- Directed by: Jules Dassin
- Written by: Jules Dassin
- Starring: Melina Mercouri Jules Dassin Giorgos Fountas
- Cinematography: Jacques Natteau
- Edited by: Roger Dwyre
- Music by: Manos Hadjidakis
- Production company: Melina Film
- Distributed by: Lopert Pictures Corporation (United States)
- Release date: 1 October 1960;
- Running time: 91 minutes
- Country: Greece
- Languages: Greek English Russian
- Budget: $150,000
- Box office: $4 million (rentals)

= Never on Sunday =

1960 film directed by Jules Dassin

Never on Sunday (Ποτέ την Κυριακή, Poté tin Kyriakí) is a 1960 Greek romantic comedy film starring, written by, and directed by Jules Dassin.

The film tells the story of Ilya, a contented Greek prostitute (Melina Mercouri), and Homer (Dassin), an earnest American classicist. Homer attempts to steer her toward morality, while Ilya attempts to make Homer more relaxed. The original screenplay examines the impact of intellectual imperialism upon indigenous joie de vivre. It constitutes a variation of the Pygmalion plus "hooker with a heart of gold" story.

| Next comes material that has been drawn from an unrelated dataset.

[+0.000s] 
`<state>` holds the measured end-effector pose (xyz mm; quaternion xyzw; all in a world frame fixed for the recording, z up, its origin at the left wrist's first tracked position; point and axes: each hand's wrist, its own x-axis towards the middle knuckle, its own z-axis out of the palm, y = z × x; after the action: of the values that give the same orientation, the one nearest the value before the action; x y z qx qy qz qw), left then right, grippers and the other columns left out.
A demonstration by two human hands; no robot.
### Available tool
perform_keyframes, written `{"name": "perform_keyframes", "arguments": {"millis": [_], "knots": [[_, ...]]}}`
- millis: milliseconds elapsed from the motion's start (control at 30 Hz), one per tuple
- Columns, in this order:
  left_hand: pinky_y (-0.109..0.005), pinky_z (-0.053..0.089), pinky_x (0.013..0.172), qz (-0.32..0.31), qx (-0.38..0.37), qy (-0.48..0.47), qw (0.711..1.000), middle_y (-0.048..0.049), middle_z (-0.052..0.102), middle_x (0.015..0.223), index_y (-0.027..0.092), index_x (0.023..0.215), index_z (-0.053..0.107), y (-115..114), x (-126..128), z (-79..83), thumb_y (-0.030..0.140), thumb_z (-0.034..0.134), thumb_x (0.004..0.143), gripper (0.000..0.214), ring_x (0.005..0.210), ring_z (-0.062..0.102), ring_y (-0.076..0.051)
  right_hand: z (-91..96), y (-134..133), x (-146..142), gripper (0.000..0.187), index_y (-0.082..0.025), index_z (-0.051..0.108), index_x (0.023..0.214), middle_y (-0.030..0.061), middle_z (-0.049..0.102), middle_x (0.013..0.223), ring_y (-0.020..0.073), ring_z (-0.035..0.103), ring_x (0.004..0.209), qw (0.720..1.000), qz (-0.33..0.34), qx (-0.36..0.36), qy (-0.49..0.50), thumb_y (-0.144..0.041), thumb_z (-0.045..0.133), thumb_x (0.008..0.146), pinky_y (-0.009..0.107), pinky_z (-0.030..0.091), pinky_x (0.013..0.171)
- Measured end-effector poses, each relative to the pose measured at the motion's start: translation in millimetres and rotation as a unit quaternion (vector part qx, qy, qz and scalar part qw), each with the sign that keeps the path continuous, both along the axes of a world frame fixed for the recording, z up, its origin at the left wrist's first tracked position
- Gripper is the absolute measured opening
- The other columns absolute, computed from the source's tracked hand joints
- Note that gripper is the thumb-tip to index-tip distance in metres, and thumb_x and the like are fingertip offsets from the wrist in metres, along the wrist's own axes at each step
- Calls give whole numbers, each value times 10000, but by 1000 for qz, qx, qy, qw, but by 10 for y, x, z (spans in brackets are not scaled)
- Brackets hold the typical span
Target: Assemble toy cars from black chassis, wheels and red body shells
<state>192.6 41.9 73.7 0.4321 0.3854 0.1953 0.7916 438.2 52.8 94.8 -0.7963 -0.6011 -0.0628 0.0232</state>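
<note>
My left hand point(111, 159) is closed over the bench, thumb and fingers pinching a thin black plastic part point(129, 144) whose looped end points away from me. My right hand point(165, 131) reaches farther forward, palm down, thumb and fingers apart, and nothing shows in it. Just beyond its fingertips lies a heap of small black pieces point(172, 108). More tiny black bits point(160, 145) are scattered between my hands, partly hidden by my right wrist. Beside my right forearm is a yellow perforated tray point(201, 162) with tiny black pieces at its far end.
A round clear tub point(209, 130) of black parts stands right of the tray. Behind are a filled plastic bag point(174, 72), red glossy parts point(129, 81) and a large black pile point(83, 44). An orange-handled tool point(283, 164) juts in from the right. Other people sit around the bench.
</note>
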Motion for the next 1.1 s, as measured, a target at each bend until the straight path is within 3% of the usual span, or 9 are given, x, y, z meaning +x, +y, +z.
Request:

The film's bouzouki theme became a hit, and the film won the Academy Award for Best Original Song (Manos Hadjidakis for "Never on Sunday"). It was nominated for Academy Awards for Best Actress in a Leading Role (Mercouri), Best Costume Design, Black-and-White, Best Director, and Best Writing, Story and Screenplay as Written Directly for the Screen (both Dassin). Mercouri won the award for Best Actress at the 1960 Cannes Film Festival.

==Synopsis==
Ilya, a self-employed, free-spirited prostitute, who lives in the port of Piraeus in Greece, meets Homer Thrace, an American tourist and classical scholar and passionate Philhellene. Homer feels that Ilya's promiscuity typifies the epicurean degradation of Greek classical culture and attempts to steer her onto the path of morality while Ilya attempts to relax him and avoid his getting into unnecessary arguments and fights.

==Plot==
Self-employed prostitute and free spirit Ilya, in the port city of Piraeus, Greece, has a dedicated following of preferred "clients", whom she entertains at weekly receptions on Sundays, a day she takes off from "business". At the shipyard, when Ilya impulsively strips off her clothes to dive in for a dip in the ocean in her underwear, she challenges the "slaves" to join her, and many workers enthusiastically dive in. On his first day, Tonio, a half-Italian worker, becomes infatuated with the beautiful Ilya. He learns that popular Ilya "sets no prices and only goes with a client if she likes him." When Tonio asks Ilya if he has a chance with her that evening, Ilya teases him, saying she will be busy with the baker, the fruit man, and the butcher. Tonio becomes determined to win over Ilya exclusively for himself.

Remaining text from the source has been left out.